The project has taken on a life of its own within the School of Engineering. First-year students were tasked with coming up with a design as part of the Applied Science Design Challenge Competition, and fourth-year students are working on the detailed design aspects and a method of manufacture as part of their capstone (year-end) project. In parallel, graduate students are researching the best hybrid material options that can meet both design and usage requirements of the cart, along with a maximum durability.
And there are those people who live on the street. For this project to fly, it needs their buy-in, says Crawford.
“Suddenly, it became less of an engineering problem and more of a community-wide project. We have a lot of people and community stakeholders who are taking a part in this personal belongings cart project.”
Sandy Shier, with Metro Community Church, says having a sense of ownership, even if it is a shopping cart filled with worn-out possessions and old blankets, is part of survival on the street.
“One major issue associated with the homelessness lifestyle is members of our community cannot secure their belongings and leave them in a safe place while they attend appointments, get a meal, or access other support services,” says Shier. “As such, they are stressfully forced to live from minute to minute around securing their belongings.

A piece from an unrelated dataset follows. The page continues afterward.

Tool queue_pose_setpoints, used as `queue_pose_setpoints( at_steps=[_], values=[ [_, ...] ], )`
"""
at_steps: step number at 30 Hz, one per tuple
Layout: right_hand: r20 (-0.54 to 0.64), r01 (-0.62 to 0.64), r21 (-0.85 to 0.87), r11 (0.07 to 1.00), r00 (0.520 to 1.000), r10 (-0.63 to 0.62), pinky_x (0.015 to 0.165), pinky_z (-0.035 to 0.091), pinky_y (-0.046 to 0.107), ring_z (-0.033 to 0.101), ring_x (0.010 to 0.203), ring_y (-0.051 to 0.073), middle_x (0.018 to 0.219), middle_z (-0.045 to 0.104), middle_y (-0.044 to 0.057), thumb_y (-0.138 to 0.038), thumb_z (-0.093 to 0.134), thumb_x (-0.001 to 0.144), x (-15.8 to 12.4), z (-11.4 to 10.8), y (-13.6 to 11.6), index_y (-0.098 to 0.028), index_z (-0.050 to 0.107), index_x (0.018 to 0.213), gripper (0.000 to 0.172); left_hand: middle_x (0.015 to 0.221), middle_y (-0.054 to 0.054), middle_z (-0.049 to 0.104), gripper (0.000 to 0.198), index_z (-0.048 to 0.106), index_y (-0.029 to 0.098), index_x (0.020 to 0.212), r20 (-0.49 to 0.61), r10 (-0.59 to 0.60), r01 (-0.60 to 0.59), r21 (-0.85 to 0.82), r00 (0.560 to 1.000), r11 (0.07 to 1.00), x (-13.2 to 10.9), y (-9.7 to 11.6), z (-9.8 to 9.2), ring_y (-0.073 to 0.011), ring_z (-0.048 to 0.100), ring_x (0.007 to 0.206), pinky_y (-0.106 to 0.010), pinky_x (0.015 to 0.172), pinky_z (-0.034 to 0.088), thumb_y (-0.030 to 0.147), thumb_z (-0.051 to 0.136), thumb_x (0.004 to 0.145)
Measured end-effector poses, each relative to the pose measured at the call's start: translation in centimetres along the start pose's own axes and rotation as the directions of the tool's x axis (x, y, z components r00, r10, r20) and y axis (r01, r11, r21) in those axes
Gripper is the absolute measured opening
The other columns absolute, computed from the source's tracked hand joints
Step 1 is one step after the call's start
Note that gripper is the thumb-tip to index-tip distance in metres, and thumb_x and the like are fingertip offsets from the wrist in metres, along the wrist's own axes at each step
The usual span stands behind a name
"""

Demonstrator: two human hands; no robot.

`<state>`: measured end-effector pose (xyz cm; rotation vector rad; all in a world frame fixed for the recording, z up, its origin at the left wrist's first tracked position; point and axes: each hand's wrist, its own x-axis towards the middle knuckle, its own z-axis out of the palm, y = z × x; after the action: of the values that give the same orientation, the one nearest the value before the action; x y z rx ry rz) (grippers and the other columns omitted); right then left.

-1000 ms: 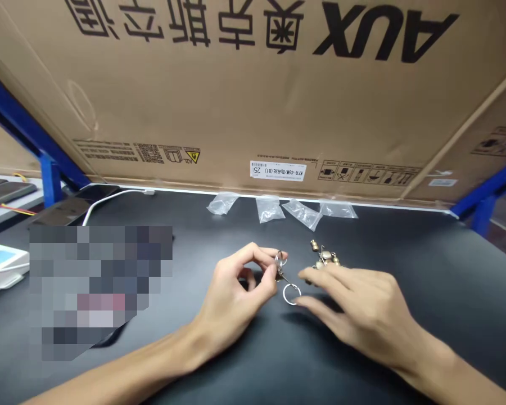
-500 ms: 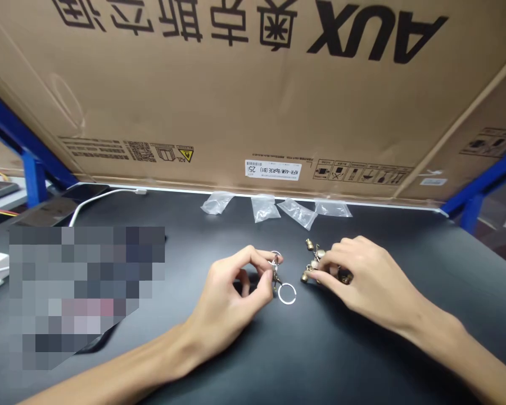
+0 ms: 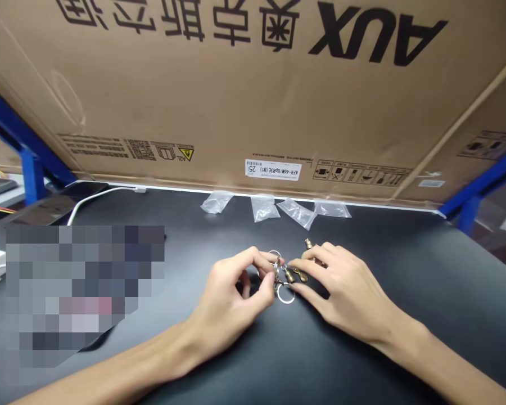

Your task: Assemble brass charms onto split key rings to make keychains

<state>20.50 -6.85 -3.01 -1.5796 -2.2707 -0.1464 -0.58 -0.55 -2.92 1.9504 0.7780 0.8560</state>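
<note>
My left hand (image 3: 240, 281) is closed in a pinch on a small bunch of metal key rings, low over the black table. One silver key ring (image 3: 285, 293) hangs out below the fingertips, and another ring (image 3: 274, 256) shows behind them. Just to the right, my right hand (image 3: 341, 287) is palm down, its thumb and index finger apart. A brass bell-shaped pendant (image 3: 289, 275) and a brass clasp-like piece (image 3: 300, 274) lie between those two fingers. Another brass piece (image 3: 308, 243) pokes out beyond the knuckles. More brass parts are partly hidden under the right fingers.
Several clear plastic bags (image 3: 265, 208) lie along the table's back edge. Behind them stands a large cardboard box (image 3: 236, 101) between blue metal posts (image 3: 34, 174). A white cable (image 3: 84, 202) and a dark phone-like device (image 3: 54, 208) are at the back left; a blurred-out patch covers the left.
My right hand has moved left, up to the key rings, and its fingers have spread. Brass pieces have shifted left with it. My left hand keeps its pinch in nearly the same place.
</note>
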Motion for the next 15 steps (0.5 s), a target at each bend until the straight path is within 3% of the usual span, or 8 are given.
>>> queue_pose_setpoints(
  at_steps=[4,9,15],
  values=[
    [-0.006,0.048,0.004,0.999,0.999,-0.048,0.079,0.043,0.037,0.057,0.083,0.021,0.094,0.068,0.006,-0.025,0.050,0.098,0.31,0.62,-0.50,-0.021,0.068,0.100,0.018,0.101,-0.002,0.073,0.009,0.057,0.019,0.079,-0.009,-0.003,0.003,0.019,1.000,1.000,0.03,0.05,0.06,-0.0099,0.063,0.069,-0.020,0.052,0.044,0.017,0.055,0.088],
    [-0.029,0.036,0.045,0.998,0.999,-0.035,0.080,0.044,0.037,0.060,0.080,0.021,0.089,0.070,0.006,-0.019,0.053,0.095,0.16,0.43,-0.67,-0.019,0.068,0.094,0.015,0.105,-0.003,0.073,0.008,0.057,0.020,0.079,-0.018,-0.015,0.015,0.013,1.000,1.000,0.07,0.04,0.09,-0.0132,0.068,0.083,-0.019,0.055,0.046,0.015,0.056,0.086],
    [-0.084,-0.086,0.256,0.963,0.990,0.111,0.080,0.048,0.033,0.064,0.080,0.018,0.087,0.072,0.004,-0.019,0.054,0.095,0.00,-0.19,-0.77,-0.020,0.068,0.099,0.015,0.110,-0.005,0.072,0.009,0.056,0.020,0.079,-0.001,-0.040,0.040,-0.027,0.999,0.999,-0.06,-0.09,0.03,-0.0173,0.068,0.095,-0.023,0.062,0.050,0.016,0.055,0.087]
  ],
)
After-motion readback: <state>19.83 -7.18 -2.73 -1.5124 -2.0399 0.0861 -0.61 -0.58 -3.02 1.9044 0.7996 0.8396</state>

This limits their ability to get a hand up and the problems further compromise their quality of life. This is a first small step in restoring their dignity.”
The project is initially funded by a Natural Sciences and Engineering Research Council (NSERC) Engage grant. Pamela Giberson, NSERC Research and Innovation Development officer, explains that the $25,000 Engage grant provides an easy, low-risk way for private companies and researchers to work together on technical, research-based challenges.
“The NSERC Engage program has been wildly popular, with almost 6,000 projects supported across the country since 2010,” says Giberson. “In fact, UBC has been the most successful Engage grant recipient in Canada since NSERC introduced the program six years ago, with more than 500 projects supported to date.”
UBC Associate Prof. Abbas Milani, Principal Investigator of the project and Coordinator of the Okanagan node of Composites Research Network, says the cart is the perfect example of the community working with the university to solve an issue that affects so many people.
Milani’s composites team is involved because the material needed to make the cart must be a lightweight and sturdy composite. And Milani is thrilled that this project involves a large part of School of Engineering and UBC as a whole, as many people are working together to take the carts from an idea to a feasible and working system that will be embraced by people living on the streets.
“Everyone is taking a sense of pride in this and it’s not totally up to UBC as we’re also working with our outside partners,” says Milani. “We have people helping from our undergrad and graduate students to faculty members — people are getting involved in different stages of the design and production because they all want to make this work.”